What is required
Print the whole listing below exactly as given, pictures excluded.
* * * *
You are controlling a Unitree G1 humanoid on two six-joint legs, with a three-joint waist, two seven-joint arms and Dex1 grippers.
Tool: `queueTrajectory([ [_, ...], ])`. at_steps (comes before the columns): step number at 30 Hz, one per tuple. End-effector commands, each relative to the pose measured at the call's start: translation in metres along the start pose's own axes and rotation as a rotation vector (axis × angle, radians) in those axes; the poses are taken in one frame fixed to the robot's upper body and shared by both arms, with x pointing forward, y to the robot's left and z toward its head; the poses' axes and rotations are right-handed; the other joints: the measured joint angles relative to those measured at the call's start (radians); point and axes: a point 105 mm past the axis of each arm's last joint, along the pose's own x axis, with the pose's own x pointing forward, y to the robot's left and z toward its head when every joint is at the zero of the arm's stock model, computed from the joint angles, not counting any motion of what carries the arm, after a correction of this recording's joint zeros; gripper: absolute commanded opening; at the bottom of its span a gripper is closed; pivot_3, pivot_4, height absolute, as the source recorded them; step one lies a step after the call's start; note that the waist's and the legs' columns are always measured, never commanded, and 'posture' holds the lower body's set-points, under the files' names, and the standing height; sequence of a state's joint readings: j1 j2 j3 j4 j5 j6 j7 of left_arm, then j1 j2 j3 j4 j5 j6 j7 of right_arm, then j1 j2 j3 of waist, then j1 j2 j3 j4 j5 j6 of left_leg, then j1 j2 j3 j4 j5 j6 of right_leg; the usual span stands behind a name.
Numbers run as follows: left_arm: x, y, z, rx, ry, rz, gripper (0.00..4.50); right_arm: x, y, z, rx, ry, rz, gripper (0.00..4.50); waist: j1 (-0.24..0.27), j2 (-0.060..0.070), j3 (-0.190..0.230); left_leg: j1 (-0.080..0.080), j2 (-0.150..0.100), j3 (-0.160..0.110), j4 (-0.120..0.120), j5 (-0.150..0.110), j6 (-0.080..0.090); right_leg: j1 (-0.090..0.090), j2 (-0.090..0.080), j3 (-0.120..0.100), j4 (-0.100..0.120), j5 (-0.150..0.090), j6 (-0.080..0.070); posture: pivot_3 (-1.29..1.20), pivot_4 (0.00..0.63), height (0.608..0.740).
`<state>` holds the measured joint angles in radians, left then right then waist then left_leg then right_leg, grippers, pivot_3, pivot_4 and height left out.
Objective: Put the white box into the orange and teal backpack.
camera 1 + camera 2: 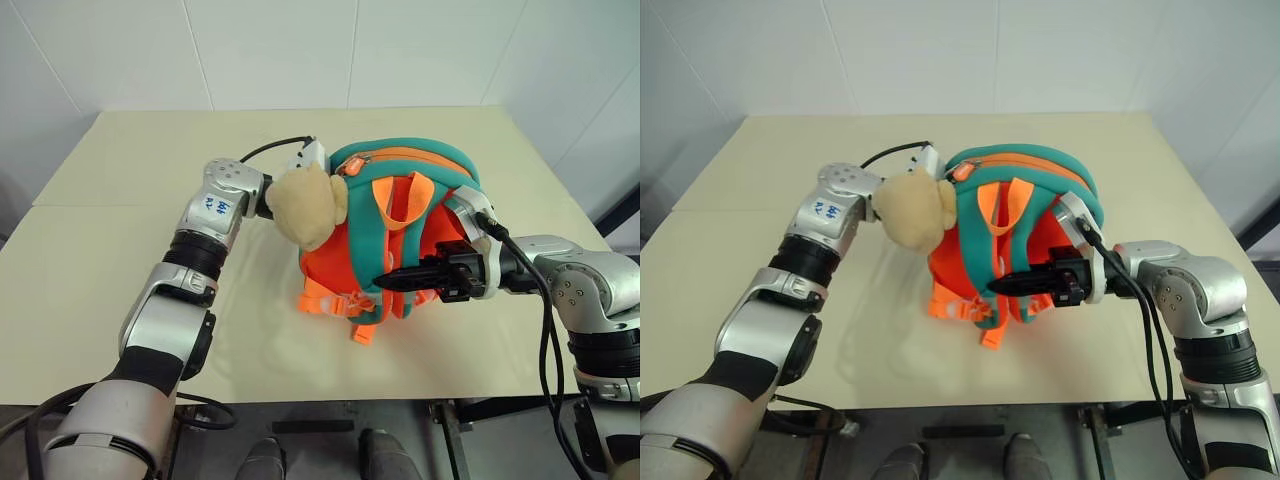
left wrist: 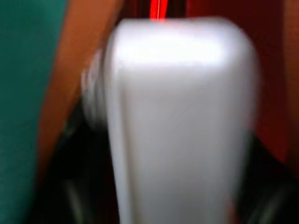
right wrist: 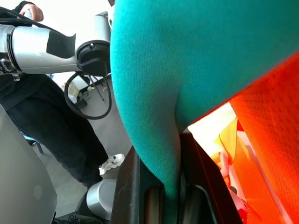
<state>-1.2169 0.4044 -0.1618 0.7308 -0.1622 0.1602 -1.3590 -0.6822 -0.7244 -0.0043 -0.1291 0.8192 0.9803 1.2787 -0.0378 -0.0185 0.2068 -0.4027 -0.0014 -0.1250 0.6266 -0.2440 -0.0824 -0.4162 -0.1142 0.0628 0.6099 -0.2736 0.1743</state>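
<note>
Right hand (image 1: 392, 281) pinches a teal strap of the orange and teal backpack (image 1: 400, 240), holding it upright.

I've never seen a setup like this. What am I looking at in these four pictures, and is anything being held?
This is a humanoid robot with two arms, each ending in a two-fingered hand. The two wide pictures come from cameras in its head, looking down over a beige table. On the table stands an orange and teal backpack with a plush head attached. The other two pictures come from cameras on the wrists. The right hand is shut on a teal strap. The left arm reaches to the backpack's top, behind the plush head. Its wrist camera sees the white box close up against orange and teal fabric. I cannot tell whether it is gripped.
</note>
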Motion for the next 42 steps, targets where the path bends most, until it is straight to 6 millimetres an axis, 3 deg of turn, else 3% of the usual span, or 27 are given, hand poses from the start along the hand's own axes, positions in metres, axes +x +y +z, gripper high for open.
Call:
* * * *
Expected answer
You are controlling a Unitree G1 humanoid on two six-joint legs, with a three-joint waist, two seven-joint arms and Dex1 grippers.
Tool: `queueTrajectory([ [_, ...], ])`. at_steps (comes before the columns): step number at 30 Hz, one per tuple. End-effector commands, each relative to the pose measured at the call's start: translation in metres along the start pose's own axes and rotation as a rotation vector (axis × angle, radians) in those axes; the poses are taken in one frame fixed to the robot's upper body and shared by both arms, with x pointing forward, y to the robot's left and z toward its head; the poses' axes and rotations are right-handed; the other joints: the measured joint angles relative to those measured at the call's start (radians); point and axes: a point 105 mm past the axis of each arm's last joint, along the pose's own x axis, with the pose's own x pointing forward, y to the robot's left and z toward its head when every joint is at the zero of the arm's stock model, computed from the joint angles, not counting any motion of what carries the arm, after a correction of this recording's joint zeros; gripper: absolute commanded opening; at the bottom of its span a gripper is closed; pivot_3, pivot_4, height absolute, as the source recorded them; step one lies a step after the call's start; note that the waist's and the legs' columns are always measured, never commanded, and 'posture' holds the lower body's set-points, under the files' names, and the standing height; sequence of a state's joint readings: j1 j2 j3 j4 j5 j6 j7 of left_arm, then j1 j2 j3 j4 j5 j6 j7 of right_arm, then j1 j2 j3 of waist, then j1 j2 j3 j4 j5 j6 of left_leg, then j1 j2 j3 j4 j5 j6 of right_leg; the usual span stands behind a name.
Numbers run as follows: left_arm: x, y, z, rx, ry, rz, gripper (0.00..4.50); right_arm: x, y, z, rx, ry, rz, gripper (0.00..4.50); waist: j1 (-0.24..0.27), j2 (-0.060..0.070), j3 (-0.190..0.230); left_leg: j1 (-0.080..0.080), j2 (-0.150..0.100), j3 (-0.160..0.110), j4 (-0.120..0.120), j5 (-0.150..0.110), j6 (-0.080..0.090); right_leg: j1 (-0.090..0.090), j2 (-0.090..0.080), j3 (-0.120..0.100), j4 (-0.100..0.120), j5 (-0.150..0.090), j6 (-0.080..0.070); posture: pivot_3 (-1.29..1.20), pivot_4 (0.00..0.63), height (0.608..0.740).
`<state>` holds the measured joint angles in radians, left then right then waist then left_leg then right_leg, grippers, pivot_3, pivot_4 and height left out.
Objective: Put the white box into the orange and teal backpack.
camera 1 + camera 2: 
left wrist: 
right wrist: 
<state>-1.2169 0.4044 -0.1618 0.7308 -0.1622 0.1602 -1.3590 -0.6822 -0.7244 -0.0043 -0.1291 0.8192 0.9803 1.2787 -0.0378 -0.0185 0.2068 -0.4027 -0.0014 -0.1250 0.6266 -0.2440 -0.0824 -0.4162 -0.1142 0.0628 0.6099 -0.2736 0.1743</state>
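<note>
Right hand (image 1: 392, 281) pinches a teal strap of the orange and teal backpack (image 1: 400, 240), holding it upright.

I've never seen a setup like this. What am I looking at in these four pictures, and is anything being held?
This is a humanoid robot with two arms, each ending in a two-fingered hand. The two wide pictures come from cameras in its head, looking down over a beige table. On the table stands an orange and teal backpack with a plush head attached. The other two pictures come from cameras on the wrists. The right hand is shut on a teal strap. The left arm reaches to the backpack's top, behind the plush head. Its wrist camera sees the white box close up against orange and teal fabric. I cannot tell whether it is gripped.
</note>
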Motion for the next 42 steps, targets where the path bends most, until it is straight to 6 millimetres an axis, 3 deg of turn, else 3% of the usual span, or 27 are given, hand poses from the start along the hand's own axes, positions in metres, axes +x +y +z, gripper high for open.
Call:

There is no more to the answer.